Begitu pertanyaan itu terlontar, serentetan jawaban langsung datang menggenapi. Bukan berupa suara atau bahasa, melainkan hantaman balok-balok pemahaman. Gio tersadar, kumpulan renik tadi sesungguhnya adalah informasi. Aliran informasi kini membanjirinya. Menggenapinya.
***
Matanya mengerjap, menemukan wajah Chaska menaungi. Gio mengedarkan pandangan. Luca dan Ozcar masih duduk di tempat yang sama dan asap tembakau masih mengepul dari pipa Luca. Perlahan, Gio bangkit duduk. Perutnya ringan. Tidak ada mual tersisa. Pendaran pola geometris itu sudah tidak ada. Warna-warni hutan itu sudah hilang.

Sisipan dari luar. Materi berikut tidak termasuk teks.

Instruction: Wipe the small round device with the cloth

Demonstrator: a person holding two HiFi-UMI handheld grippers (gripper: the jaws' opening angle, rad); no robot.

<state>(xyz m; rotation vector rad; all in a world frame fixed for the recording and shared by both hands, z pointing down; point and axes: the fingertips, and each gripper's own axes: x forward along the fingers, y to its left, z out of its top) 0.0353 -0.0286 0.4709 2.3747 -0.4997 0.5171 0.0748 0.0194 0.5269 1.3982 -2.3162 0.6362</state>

“Jam berapa sekarang?” Pertanyaan Gio yang pertama.
“Tengah malam,” jawab Chaska lembut.
“Enjoy your Dimethyltryptamine ride?” tanya Luca sambil menggeser duduknya, mendekati Gio.
“What…?”
“DMT. Some called it The Spirit Molecule. Senyawa yang sama membanjiri otak manusia saat kalian mati. Ramuan seperti Ayahuasca bisa mewujudkannya sebelum saat itu tiba. Fun, wasn’t it?”
“Kamu bertemu Madre Aya?” tanya Chaska. “Apa yang dia bilang? Kamu sudah mengerti apa tugasmu?”
Gio tidak menjawab. Matanya terus bercilap-cilap.
“Dia masih mencernanya, Chaska,” cetus Luca. “Ibarat orang puasa dan tahu-tahu menelan kentang sekarung.”
“Clavis,” kata Gio sekonyong-konyong, “Madre Aya menyebut nama tengahku. Baru sekarang aku mengerti.”
“Nama itu tidak diberikan orangtuamu dengan sembarangan. Sebelum perjalananmu dimulai, kamu membisiki mereka, menitipkan sepotong nama yang mengandung petunjuk. Entah nama kode atau fungsi kalian. Semua Peretas melakukannya,” Luca menambahkan.